[The task]
Keeping every line intact, print the records that follow.

──────── Information shown ────────

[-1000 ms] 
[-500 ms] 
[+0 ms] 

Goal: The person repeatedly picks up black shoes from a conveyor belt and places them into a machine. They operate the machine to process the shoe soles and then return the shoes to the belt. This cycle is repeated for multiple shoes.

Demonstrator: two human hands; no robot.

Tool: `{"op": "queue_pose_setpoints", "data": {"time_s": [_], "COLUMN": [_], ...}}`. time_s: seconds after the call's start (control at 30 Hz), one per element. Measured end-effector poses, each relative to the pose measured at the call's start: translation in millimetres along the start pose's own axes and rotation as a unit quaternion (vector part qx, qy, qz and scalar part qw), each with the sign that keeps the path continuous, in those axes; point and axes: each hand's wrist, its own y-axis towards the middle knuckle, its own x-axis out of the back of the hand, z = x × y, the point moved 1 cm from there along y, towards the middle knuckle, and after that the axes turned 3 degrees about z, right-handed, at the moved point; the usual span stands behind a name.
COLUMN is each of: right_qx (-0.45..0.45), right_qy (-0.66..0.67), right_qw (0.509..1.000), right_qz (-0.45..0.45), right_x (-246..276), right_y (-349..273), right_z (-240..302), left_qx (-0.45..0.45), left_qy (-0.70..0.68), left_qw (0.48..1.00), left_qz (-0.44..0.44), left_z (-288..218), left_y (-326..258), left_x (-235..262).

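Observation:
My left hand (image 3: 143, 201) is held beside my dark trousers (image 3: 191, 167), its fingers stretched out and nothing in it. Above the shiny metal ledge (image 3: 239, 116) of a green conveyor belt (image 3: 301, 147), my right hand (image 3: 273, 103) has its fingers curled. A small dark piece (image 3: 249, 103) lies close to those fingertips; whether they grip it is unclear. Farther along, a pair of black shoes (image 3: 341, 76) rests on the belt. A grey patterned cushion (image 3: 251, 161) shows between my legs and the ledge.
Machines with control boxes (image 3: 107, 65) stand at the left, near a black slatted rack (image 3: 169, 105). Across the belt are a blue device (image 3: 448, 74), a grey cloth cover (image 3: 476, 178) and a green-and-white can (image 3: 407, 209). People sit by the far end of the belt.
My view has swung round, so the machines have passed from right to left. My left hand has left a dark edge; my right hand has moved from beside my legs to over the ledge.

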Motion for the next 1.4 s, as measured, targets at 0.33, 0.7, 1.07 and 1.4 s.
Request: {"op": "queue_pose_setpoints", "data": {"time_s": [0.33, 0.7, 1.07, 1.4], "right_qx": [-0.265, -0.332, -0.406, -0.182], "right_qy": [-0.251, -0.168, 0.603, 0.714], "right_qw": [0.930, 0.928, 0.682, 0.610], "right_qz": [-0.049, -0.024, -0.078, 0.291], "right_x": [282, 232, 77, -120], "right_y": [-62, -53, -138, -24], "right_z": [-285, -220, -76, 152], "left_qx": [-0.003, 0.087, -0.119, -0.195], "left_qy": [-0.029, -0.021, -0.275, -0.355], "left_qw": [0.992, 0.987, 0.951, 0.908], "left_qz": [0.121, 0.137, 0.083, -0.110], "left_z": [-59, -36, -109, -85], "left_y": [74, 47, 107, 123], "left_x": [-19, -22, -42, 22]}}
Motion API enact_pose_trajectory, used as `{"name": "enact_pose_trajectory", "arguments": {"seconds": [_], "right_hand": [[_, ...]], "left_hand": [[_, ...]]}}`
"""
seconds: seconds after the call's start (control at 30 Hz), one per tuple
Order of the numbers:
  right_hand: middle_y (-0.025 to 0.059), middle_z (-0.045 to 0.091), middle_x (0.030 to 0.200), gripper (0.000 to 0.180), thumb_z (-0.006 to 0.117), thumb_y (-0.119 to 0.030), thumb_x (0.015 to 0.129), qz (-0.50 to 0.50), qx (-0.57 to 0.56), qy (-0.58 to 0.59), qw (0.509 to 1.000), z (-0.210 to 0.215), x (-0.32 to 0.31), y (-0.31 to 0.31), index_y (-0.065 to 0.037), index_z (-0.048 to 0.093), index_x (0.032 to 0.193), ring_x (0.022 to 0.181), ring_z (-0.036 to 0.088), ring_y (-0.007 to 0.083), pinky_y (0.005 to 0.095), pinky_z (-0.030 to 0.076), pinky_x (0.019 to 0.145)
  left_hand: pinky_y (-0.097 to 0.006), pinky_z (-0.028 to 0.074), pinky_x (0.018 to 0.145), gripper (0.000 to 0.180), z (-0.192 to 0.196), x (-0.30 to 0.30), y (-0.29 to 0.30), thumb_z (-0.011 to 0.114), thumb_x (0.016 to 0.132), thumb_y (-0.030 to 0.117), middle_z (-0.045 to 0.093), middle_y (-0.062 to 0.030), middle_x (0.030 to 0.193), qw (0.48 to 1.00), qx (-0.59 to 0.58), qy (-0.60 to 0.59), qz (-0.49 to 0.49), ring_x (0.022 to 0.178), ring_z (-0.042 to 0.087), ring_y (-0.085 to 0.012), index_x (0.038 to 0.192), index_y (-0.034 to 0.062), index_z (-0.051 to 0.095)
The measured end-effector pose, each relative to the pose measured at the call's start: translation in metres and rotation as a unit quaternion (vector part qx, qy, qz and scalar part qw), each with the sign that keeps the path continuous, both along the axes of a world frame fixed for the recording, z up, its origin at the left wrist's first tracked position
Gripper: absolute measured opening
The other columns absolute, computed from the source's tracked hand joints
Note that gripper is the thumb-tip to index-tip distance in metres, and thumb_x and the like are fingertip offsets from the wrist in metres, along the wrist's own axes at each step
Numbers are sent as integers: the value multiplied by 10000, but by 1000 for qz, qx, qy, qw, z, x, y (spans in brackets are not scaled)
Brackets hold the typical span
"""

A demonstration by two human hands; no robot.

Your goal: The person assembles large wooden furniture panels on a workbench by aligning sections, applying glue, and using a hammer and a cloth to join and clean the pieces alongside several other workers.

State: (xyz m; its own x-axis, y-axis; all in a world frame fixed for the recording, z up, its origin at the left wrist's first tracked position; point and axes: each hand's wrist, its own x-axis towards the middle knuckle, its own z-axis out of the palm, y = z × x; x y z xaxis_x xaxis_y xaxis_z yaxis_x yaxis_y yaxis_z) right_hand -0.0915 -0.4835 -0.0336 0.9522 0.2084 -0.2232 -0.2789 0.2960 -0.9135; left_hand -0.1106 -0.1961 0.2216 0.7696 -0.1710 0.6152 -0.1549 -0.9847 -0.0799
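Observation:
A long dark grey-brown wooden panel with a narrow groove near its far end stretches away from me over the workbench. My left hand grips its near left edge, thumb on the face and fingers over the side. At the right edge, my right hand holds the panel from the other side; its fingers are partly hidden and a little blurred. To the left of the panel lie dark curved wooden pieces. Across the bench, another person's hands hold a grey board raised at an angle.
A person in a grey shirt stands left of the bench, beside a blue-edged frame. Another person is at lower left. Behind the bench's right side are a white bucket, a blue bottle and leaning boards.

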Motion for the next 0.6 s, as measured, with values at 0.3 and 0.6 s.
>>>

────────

[Written answer]
[-1000 ms] 
[-500 ms] 
[+0 ms] 

Goal: The person repeatedly picks up black shoes from a conveyor belt and places them into a machine. They operate the machine to process the shoe soles and then return the shoes to the belt. This cycle is repeated for multiple shoes.

Demonstrator: two human hands; no robot.

Tool: `{"op": "queue_pose_setpoints", "data": {"time_s": [_], "COLUMN": [_], ...}}`. time_s: seconds after the call's start (control at 30 Hz), one per element. Measured end-effector poses, each relative to the pose measured at the call's start: translation in millimetres along the start pose's own axes and rotation as a unit quaternion (vector part qx, qy, qz and scalar part qw), each with the sign that keeps the path continuous, in those axes; point and axes: each hand's wrist, its own y-axis towards the middle knuckle, its own x-axis out of the back of the hand, z = x × y, the point moved 1 cm from there along y, towards the middle knuckle, and after that the axes turned 3 degrees about z, right-handed, at the moved point; the usual span stands behind a name.
COLUMN is each of: right_qx (-0.45..0.45), right_qy (-0.66..0.67), right_qw (0.509..1.000), right_qz (-0.45..0.45), right_x (-246..276), right_y (-349..273), right_z (-240..302), left_qx (-0.45..0.45), left_qy (-0.70..0.68), left_qw (0.48..1.00), left_qz (-0.44..0.44), left_z (-288..218), left_y (-326..258), left_x (-235..262).

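Observation:
My left hand (image 3: 143, 201) is held beside my dark trousers (image 3: 191, 167), its fingers stretched out and nothing in it. Above the shiny metal ledge (image 3: 239, 116) of a green conveyor belt (image 3: 301, 147), my right hand (image 3: 273, 103) has its fingers curled. A small dark piece (image 3: 249, 103) lies close to those fingertips; whether they grip it is unclear. Farther along, a pair of black shoes (image 3: 341, 76) rests on the belt. A grey patterned cushion (image 3: 251, 161) shows between my legs and the ledge.
Machines with control boxes (image 3: 107, 65) stand at the left, near a black slatted rack (image 3: 169, 105). Across the belt are a blue device (image 3: 448, 74), a grey cloth cover (image 3: 476, 178) and a green-and-white can (image 3: 407, 209). People sit by the far end of the belt.
My view has swung round, so the machines have passed from right to left. My left hand has left a dark edge; my right hand has moved from beside my legs to over the ledge.
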
Motion for the next 1.4 s, as measured, targets at 0.33, 0.7, 1.07 and 1.4 s.
Request: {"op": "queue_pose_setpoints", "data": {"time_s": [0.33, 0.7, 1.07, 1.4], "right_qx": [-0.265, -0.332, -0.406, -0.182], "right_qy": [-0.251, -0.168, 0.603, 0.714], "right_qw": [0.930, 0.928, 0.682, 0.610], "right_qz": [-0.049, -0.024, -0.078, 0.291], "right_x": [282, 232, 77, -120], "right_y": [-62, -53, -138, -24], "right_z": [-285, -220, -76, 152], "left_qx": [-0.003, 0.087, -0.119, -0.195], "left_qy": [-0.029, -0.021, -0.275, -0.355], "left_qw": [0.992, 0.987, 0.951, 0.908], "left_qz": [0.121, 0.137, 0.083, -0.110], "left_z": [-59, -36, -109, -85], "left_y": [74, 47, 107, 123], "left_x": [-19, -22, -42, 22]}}
Motion API enact_pose_trajectory, used as `{"name": "enact_pose_trajectory", "arguments": {"seconds": [_], "right_hand": [[_, ...]], "left_hand": [[_, ...]]}}`
"""
seconds: seconds after the call's start (control at 30 Hz), one per tuple
Order of the numbers:
  right_hand: middle_y (-0.025 to 0.059), middle_z (-0.045 to 0.091), middle_x (0.030 to 0.200), gripper (0.000 to 0.180), thumb_z (-0.006 to 0.117), thumb_y (-0.119 to 0.030), thumb_x (0.015 to 0.129), qz (-0.50 to 0.50), qx (-0.57 to 0.56), qy (-0.58 to 0.59), qw (0.509 to 1.000), z (-0.210 to 0.215), x (-0.32 to 0.31), y (-0.31 to 0.31), index_y (-0.065 to 0.037), index_z (-0.048 to 0.093), index_x (0.032 to 0.193), ring_x (0.022 to 0.181), ring_z (-0.036 to 0.088), ring_y (-0.007 to 0.083), pinky_y (0.005 to 0.095), pinky_z (-0.030 to 0.076), pinky_x (0.019 to 0.145)
  left_hand: pinky_y (-0.097 to 0.006), pinky_z (-0.028 to 0.074), pinky_x (0.018 to 0.145), gripper (0.000 to 0.180), z (-0.192 to 0.196), x (-0.30 to 0.30), y (-0.29 to 0.30), thumb_z (-0.011 to 0.114), thumb_x (0.016 to 0.132), thumb_y (-0.030 to 0.117), middle_z (-0.045 to 0.093), middle_y (-0.062 to 0.030), middle_x (0.030 to 0.193), qw (0.48 to 1.00), qx (-0.59 to 0.58), qy (-0.60 to 0.59), qz (-0.49 to 0.49), ring_x (0.022 to 0.178), ring_z (-0.042 to 0.087), ring_y (-0.085 to 0.012), index_x (0.038 to 0.192), index_y (-0.034 to 0.062), index_z (-0.051 to 0.095)
The measured end-effector pose, each relative to the pose measured at the call's start: translation in metres and rotation as a unit quaternion (vector part qx, qy, qz and scalar part qw), each with the sign that keeps the path continuous, both along the axes of a world frame fixed for the recording, z up, its origin at the left wrist's first tracked position
Gripper: absolute measured opening
The other columns absolute, computed from the source's tracked hand joints
Note that gripper is the thumb-tip to index-tip distance in metres, and thumb_x and the like are fingertip offsets from the wrist in metres, along the wrist's own axes at each step
Numbers are sent as integers: the value multiplied by 10000, but by 1000 for qz, qx, qy, qw, z, x, y (spans in brackets are not scaled)
Brackets hold the typical span
"""

A demonstration by two human hands; no robot.

Your goal: The person assembles large wooden furniture panels on a workbench by aligning sections, applying glue, and using a hammer and a cloth to join and clean the pieces alongside several other workers.

State: (xyz m; its own x-axis, y-axis; all in a world frame fixed for the recording, z up, its origin at the left wrist's first tracked position; point and axes: each hand's wrist, its own x-axis towards the middle knuckle, its own z-axis out of the palm, y = z × x; x y z xaxis_x xaxis_y xaxis_z yaxis_x yaxis_y yaxis_z) right_hand -0.0915 -0.4835 -0.0336 0.9522 0.2084 -0.2232 -0.2789 0.2960 -0.9135; left_hand -0.1106 -0.1961 0.2216 0.7696 -0.1710 0.6152 -0.1549 -0.9847 -0.0799
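Observation:
A long dark grey-brown wooden panel with a narrow groove near its far end stretches away from me over the workbench. My left hand grips its near left edge, thumb on the face and fingers over the side. At the right edge, my right hand holds the panel from the other side; its fingers are partly hidden and a little blurred. To the left of the panel lie dark curved wooden pieces. Across the bench, another person's hands hold a grey board raised at an angle.
A person in a grey shirt stands left of the bench, beside a blue-edged frame. Another person is at lower left. Behind the bench's right side are a white bucket, a blue bottle and leaning boards.
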
Motion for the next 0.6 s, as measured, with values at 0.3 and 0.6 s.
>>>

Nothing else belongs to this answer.